Real, todo demasiado real y, sobre todo, demasiado burdo. Desde ahí, más allá de la rabia, una vergüenza larga y abrumadora corriendo una maratón que terminaba en una meta en donde esperaba entonces el cansancio. Una vergüenza que consistía en haber creído durante décadas que se entrenaba en lo único, cuando todo lo que se vino haciendo es un vulgar plagio; y ni siquiera de una obra exquisita, alta y talentosa, sino de una obra ordinaria, llena de errores, con un argumento mediocre saturado de lugares comunes y con personajes intrascendentes acomodados mediante un vocabulario compuesto por palabras grises, sin filo.

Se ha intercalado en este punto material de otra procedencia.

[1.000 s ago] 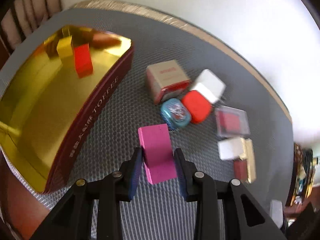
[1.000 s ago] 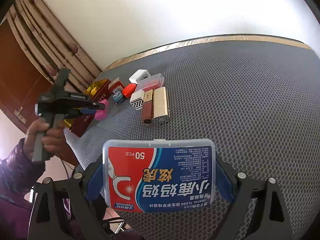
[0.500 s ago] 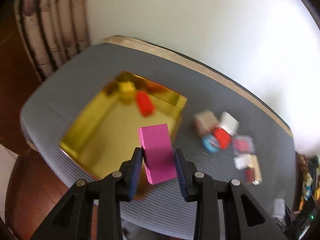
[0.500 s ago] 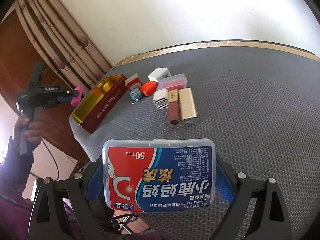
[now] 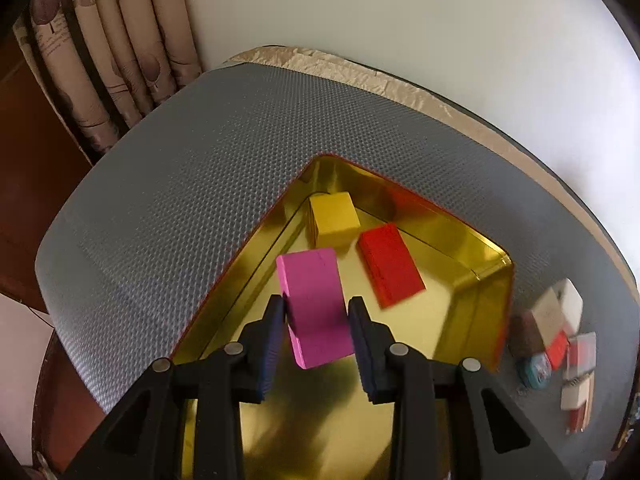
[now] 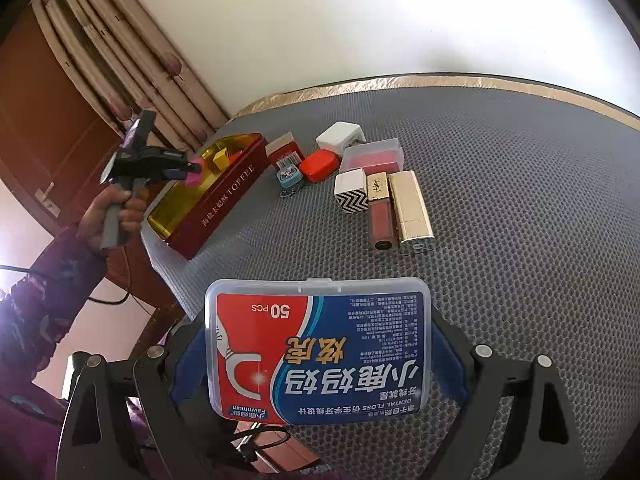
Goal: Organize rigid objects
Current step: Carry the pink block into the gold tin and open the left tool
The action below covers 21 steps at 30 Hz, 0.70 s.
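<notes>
My left gripper (image 5: 318, 322) is shut on a pink block (image 5: 314, 304) and holds it above the open gold tin (image 5: 472, 264). Inside the tin lie a yellow block (image 5: 333, 220) and a red block (image 5: 390, 264). In the right wrist view the same left gripper (image 6: 188, 170) hangs over the near end of the red-sided tin (image 6: 224, 200), with a hand (image 6: 116, 216) on its grip. My right gripper (image 6: 320, 352) is shut on a clear dental floss box (image 6: 320, 352) with a red and blue label, held above the grey mat.
Right of the tin on the grey mat (image 6: 520, 200) lie a red-white box (image 6: 284, 152), a white cube (image 6: 340, 138), a red case (image 6: 318, 165), a small blue tin (image 6: 289, 178), a clear case (image 6: 372, 156), a zigzag box (image 6: 351, 192) and two lipsticks (image 6: 410, 210). Curtains hang at the left.
My left gripper carried the pink block leftwards from the mat beside the small items to above the gold tin. The right gripper with the floss box rose a little.
</notes>
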Available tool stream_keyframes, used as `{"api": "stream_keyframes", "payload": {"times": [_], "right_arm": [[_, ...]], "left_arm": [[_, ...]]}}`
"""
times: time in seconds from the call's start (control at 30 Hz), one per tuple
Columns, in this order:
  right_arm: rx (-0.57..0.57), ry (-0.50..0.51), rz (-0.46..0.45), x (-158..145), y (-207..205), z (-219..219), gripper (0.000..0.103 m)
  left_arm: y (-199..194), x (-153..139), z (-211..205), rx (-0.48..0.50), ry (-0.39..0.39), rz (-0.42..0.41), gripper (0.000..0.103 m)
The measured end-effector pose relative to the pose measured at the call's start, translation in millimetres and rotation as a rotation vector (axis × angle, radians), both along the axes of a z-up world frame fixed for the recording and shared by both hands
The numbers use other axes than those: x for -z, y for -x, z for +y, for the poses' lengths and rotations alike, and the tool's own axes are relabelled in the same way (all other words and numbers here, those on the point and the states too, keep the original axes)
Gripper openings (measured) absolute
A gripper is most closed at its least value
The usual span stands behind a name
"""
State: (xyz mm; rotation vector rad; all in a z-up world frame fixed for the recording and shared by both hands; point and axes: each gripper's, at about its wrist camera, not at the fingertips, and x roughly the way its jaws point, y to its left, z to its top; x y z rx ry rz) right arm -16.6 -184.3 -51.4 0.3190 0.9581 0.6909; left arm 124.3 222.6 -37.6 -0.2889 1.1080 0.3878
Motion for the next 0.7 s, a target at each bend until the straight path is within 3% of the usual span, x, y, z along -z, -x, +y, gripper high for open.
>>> {"api": "stream_keyframes", "payload": {"times": [0.27,0.5,0.7], "right_arm": [[-0.025,0.007,0.006,0,-5,9,0.091],[-0.047,0.012,0.012,0,-4,14,0.091],[-0.057,0.011,0.007,-5,-5,20,0.091]], "left_arm": [[-18,16,7,-0.003,-0.024,0.031,0.032],[-23,18,7,0.021,-0.072,0.011,0.032],[-24,15,4,0.099,-0.068,0.017,0.034]]}}
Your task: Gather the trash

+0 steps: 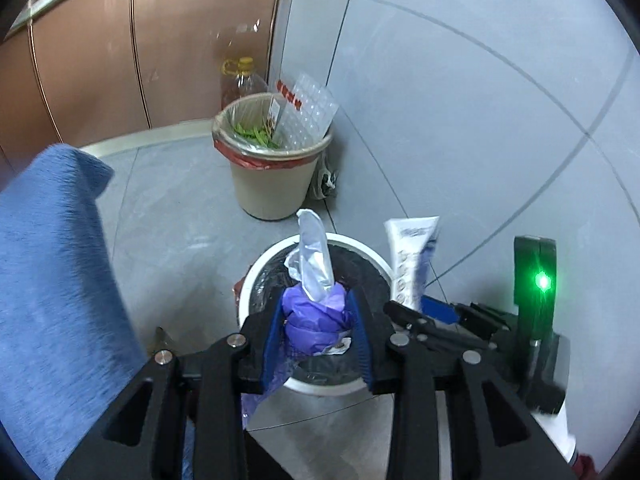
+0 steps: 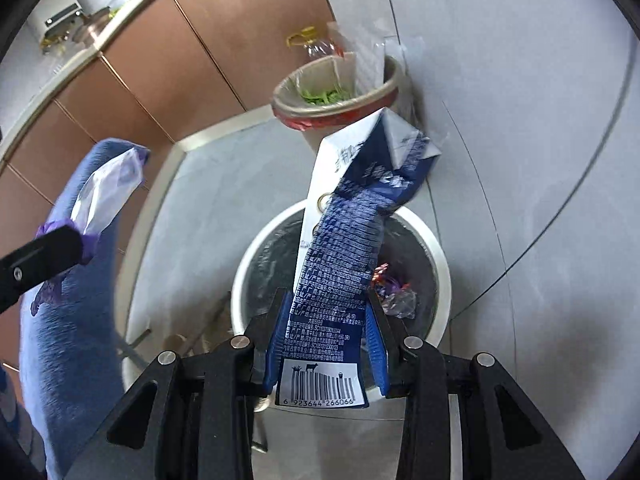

Descubierto este plagio, este «copiar pegar» que viene ocurriendo desde hace incontables generaciones, ¿cómo entonces no distinguir, por lo menos en un primer momento, entre lo sucio y lo limpio? ¿Cómo no va a ser natural un apartarse, y con algo de asco, de todo ese grupo de bípedos que creímos tan afines, tan hermanados a nuestra misma especie, a nuestro sentir, dentro de eso que creíamos fervientemente era una fraternidad? Sí, lo natural entonces tendría que ser un portazo emocional para tomar distancia, y, desde una suerte de atalaya, quizás, comenzar a tender puentes, con las respectivas condiciones del caso.
Al final del inicio del proceso es posible perdonarse. Sí, encontrar no sólo la indulgencia necesaria como para ver que uno no ha sido el único responsable de tanta caída, de tanta repetición de errores, sino que, por el contrario, ha sido uno, sobre todo, el que ha tenido que ver con la ruptura de toda esa cadena de infelicidades con que le han sujetado los de aquí y los de allá, todos aquellos que decidieron permanecer en el fétido y familiar aroma del dolor. En ese final, reconciliatorio y solitario, uno comienza a encontrar la compañía que inexorablemente fue construyendo.